Verbatim output of the lines below is required, with the images omitted.

┌─ Information shown

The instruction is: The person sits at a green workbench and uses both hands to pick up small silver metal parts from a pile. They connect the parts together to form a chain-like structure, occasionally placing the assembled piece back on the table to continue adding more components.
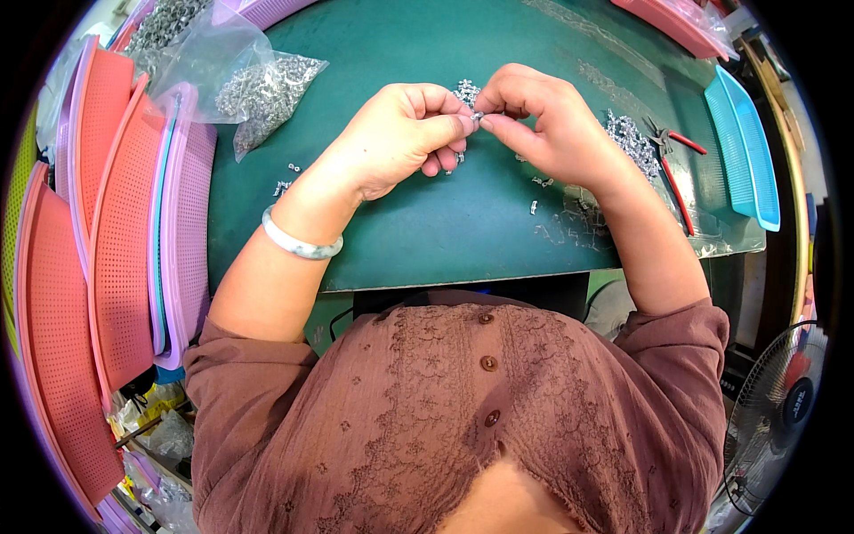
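Over the green table, my two hands meet fingertip to fingertip. My left hand (405, 133), with a pale bangle (301, 242) on its wrist, pinches one side of a small silver metal part (477, 117). The thumb and forefinger of my right hand (544, 116) close on its other side. The fingertips cover most of this part, so its exact shape is hidden. Just beyond them lies a small heap of similar silver parts (465, 91), partly behind my hands. A larger pile of silver parts (630, 141) lies beside my right forearm.
Red-handled pliers (673, 169) lie right of the larger pile, near a blue basket (745, 147). At left, a clear bag of metal pieces (271, 93) rests by stacked pink and purple baskets (120, 231). Stray parts (534, 207) dot the green tabletop (427, 236). A fan (783, 405) stands lower right.
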A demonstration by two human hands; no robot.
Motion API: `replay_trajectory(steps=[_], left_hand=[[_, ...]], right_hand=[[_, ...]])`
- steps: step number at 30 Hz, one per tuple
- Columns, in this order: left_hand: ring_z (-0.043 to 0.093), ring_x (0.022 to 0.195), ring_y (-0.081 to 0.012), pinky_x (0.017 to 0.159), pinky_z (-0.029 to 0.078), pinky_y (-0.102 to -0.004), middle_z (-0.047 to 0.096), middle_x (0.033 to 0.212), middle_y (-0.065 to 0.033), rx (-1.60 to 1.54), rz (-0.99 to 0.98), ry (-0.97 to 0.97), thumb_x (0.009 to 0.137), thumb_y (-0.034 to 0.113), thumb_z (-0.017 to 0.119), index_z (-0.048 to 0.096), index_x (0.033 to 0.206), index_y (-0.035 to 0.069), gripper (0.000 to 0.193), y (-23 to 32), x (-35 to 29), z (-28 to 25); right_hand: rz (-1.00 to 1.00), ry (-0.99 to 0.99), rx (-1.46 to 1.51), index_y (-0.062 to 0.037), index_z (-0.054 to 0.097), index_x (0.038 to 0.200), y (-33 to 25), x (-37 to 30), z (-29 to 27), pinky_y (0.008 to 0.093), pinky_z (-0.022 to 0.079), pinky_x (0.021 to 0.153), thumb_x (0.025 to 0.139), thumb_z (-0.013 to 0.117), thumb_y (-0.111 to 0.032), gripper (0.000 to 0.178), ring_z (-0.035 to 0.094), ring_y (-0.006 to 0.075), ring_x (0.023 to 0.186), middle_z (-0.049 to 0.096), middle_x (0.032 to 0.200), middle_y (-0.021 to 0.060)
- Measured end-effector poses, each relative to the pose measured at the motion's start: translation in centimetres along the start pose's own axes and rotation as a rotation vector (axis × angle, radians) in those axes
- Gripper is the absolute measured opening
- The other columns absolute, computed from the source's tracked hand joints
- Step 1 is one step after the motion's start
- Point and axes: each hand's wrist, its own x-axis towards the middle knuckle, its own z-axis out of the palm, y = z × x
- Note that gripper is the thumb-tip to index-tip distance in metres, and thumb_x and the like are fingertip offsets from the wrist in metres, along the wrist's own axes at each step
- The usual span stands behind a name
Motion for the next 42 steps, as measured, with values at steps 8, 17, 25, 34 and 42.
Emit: replay_trajectory(steps=[8,17,25,34,42], left_hand=[[0.053,0.056,-0.0059,0.047,0.041,-0.0166,0.058,0.072,-0.0017,-0.045,0.005,0.012,0.082,0.01,0.058,0.059,0.087,0.001,0.01,0.1,-0.1,0.1],[0.053,0.057,-0.0075,0.049,0.042,-0.018,0.057,0.07,-0.0029,-0.078,0.011,0.02,0.081,0.009,0.058,0.057,0.087,0.002,0.009,0.0,0.1,0.0],[0.058,0.068,-0.0118,0.057,0.047,-0.0194,0.059,0.082,-0.0073,-0.395,0.032,-0.031,0.08,0.0,0.048,0.054,0.092,0.003,0.014,0.0,0.4,-1.2],[0.057,0.068,-0.0123,0.059,0.047,-0.0205,0.059,0.08,-0.0063,-0.372,0.046,0.051,0.081,0.002,0.05,0.055,0.092,0.001,0.013,-0.3,0.6,-1.2],[0.055,0.063,-0.0085,0.055,0.044,-0.0183,0.058,0.075,-0.0028,-0.272,0.019,0.086,0.083,0.009,0.054,0.057,0.09,0.003,0.01,-0.3,0.5,-1.1]], right_hand=[[0.009,-0.003,0.004,-0.0022,0.058,0.079,-0.1,0.0,-0.1,0.0302,0.045,0.056,0.073,0.062,-0.003,0.008,0.056,0.0225,0.065,0.056,0.073,0.0093],[-0.007,0.037,-0.149,-0.0031,0.061,0.086,0.6,-0.1,0.1,0.0337,0.047,0.065,0.072,0.057,-0.001,0.014,0.057,0.0269,0.073,0.056,0.082,0.0113],[0.069,-0.098,-0.322,-0.0027,0.062,0.085,1.0,-0.5,-0.3,0.0371,0.045,0.071,0.071,0.053,0.001,0.017,0.055,0.0309,0.078,0.054,0.079,0.0123],[0.128,-0.058,-0.259,-0.004,0.062,0.083,1.0,-0.3,0.6,0.0373,0.045,0.069,0.072,0.059,-0.008,0.012,0.055,0.0301,0.076,0.055,0.077,0.0125],[0.08,-0.093,-0.258,-0.0051,0.061,0.077,1.2,-0.1,1.1,0.0369,0.045,0.066,0.074,0.059,-0.01,0.006,0.055,0.0288,0.073,0.055,0.075,0.0107]])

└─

- **Answer to this problem**
The instruction is: The person sits at a green workbench and uses both hands to pick up small silver metal parts from a pile. They connect the parts together to form a chain-like structure, occasionally placing the assembled piece back on the table to continue adding more components.
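Over the green table, my two hands meet fingertip to fingertip. My left hand (405, 133), with a pale bangle (301, 242) on its wrist, pinches one side of a small silver metal part (477, 117). The thumb and forefinger of my right hand (544, 116) close on its other side. The fingertips cover most of this part, so its exact shape is hidden. Just beyond them lies a small heap of similar silver parts (465, 91), partly behind my hands. A larger pile of silver parts (630, 141) lies beside my right forearm.
Red-handled pliers (673, 169) lie right of the larger pile, near a blue basket (745, 147). At left, a clear bag of metal pieces (271, 93) rests by stacked pink and purple baskets (120, 231). Stray parts (534, 207) dot the green tabletop (427, 236). A fan (783, 405) stands lower right.
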A demonstration by two human hands; no robot.
Motion API: `replay_trajectory(steps=[_], left_hand=[[_, ...]], right_hand=[[_, ...]])`
- steps: step number at 30 Hz, one per tuple
- Columns, in this order: left_hand: ring_z (-0.043 to 0.093), ring_x (0.022 to 0.195), ring_y (-0.081 to 0.012), pinky_x (0.017 to 0.159), pinky_z (-0.029 to 0.078), pinky_y (-0.102 to -0.004), middle_z (-0.047 to 0.096), middle_x (0.033 to 0.212), middle_y (-0.065 to 0.033), rx (-1.60 to 1.54), rz (-0.99 to 0.98), ry (-0.97 to 0.97), thumb_x (0.009 to 0.137), thumb_y (-0.034 to 0.113), thumb_z (-0.017 to 0.119), index_z (-0.048 to 0.096), index_x (0.033 to 0.206), index_y (-0.035 to 0.069), gripper (0.000 to 0.193), y (-23 to 32), x (-35 to 29), z (-28 to 25); right_hand: rz (-1.00 to 1.00), ry (-0.99 to 0.99), rx (-1.46 to 1.51), index_y (-0.062 to 0.037), index_z (-0.054 to 0.097), index_x (0.038 to 0.200), y (-33 to 25), x (-37 to 30), z (-29 to 27), pinky_y (0.008 to 0.093), pinky_z (-0.022 to 0.079), pinky_x (0.021 to 0.153), thumb_x (0.025 to 0.139), thumb_z (-0.013 to 0.117), thumb_y (-0.111 to 0.032), gripper (0.000 to 0.178), ring_z (-0.035 to 0.094), ring_y (-0.006 to 0.075), ring_x (0.023 to 0.186), middle_z (-0.049 to 0.096), middle_x (0.032 to 0.200), middle_y (-0.021 to 0.060)
- Measured end-effector poses, each relative to the pose measured at the motion's start: translation in centimetres along the start pose's own axes and rotation as a rotation vector (axis × angle, radians) in those axes
- Gripper is the absolute measured opening
- The other columns absolute, computed from the source's tracked hand joints
- Step 1 is one step after the motion's start
- Point and axes: each hand's wrist, its own x-axis towards the middle knuckle, its own z-axis out of the palm, y = z × x
- Note that gripper is the thumb-tip to index-tip distance in metres, and thumb_x and the like are fingertip offsets from the wrist in metres, along the wrist's own axes at each step
- The usual span stands behind a name
Motion for the next 42 steps, as measured, with values at steps 8, 17, 25, 34 and 42.
Emit: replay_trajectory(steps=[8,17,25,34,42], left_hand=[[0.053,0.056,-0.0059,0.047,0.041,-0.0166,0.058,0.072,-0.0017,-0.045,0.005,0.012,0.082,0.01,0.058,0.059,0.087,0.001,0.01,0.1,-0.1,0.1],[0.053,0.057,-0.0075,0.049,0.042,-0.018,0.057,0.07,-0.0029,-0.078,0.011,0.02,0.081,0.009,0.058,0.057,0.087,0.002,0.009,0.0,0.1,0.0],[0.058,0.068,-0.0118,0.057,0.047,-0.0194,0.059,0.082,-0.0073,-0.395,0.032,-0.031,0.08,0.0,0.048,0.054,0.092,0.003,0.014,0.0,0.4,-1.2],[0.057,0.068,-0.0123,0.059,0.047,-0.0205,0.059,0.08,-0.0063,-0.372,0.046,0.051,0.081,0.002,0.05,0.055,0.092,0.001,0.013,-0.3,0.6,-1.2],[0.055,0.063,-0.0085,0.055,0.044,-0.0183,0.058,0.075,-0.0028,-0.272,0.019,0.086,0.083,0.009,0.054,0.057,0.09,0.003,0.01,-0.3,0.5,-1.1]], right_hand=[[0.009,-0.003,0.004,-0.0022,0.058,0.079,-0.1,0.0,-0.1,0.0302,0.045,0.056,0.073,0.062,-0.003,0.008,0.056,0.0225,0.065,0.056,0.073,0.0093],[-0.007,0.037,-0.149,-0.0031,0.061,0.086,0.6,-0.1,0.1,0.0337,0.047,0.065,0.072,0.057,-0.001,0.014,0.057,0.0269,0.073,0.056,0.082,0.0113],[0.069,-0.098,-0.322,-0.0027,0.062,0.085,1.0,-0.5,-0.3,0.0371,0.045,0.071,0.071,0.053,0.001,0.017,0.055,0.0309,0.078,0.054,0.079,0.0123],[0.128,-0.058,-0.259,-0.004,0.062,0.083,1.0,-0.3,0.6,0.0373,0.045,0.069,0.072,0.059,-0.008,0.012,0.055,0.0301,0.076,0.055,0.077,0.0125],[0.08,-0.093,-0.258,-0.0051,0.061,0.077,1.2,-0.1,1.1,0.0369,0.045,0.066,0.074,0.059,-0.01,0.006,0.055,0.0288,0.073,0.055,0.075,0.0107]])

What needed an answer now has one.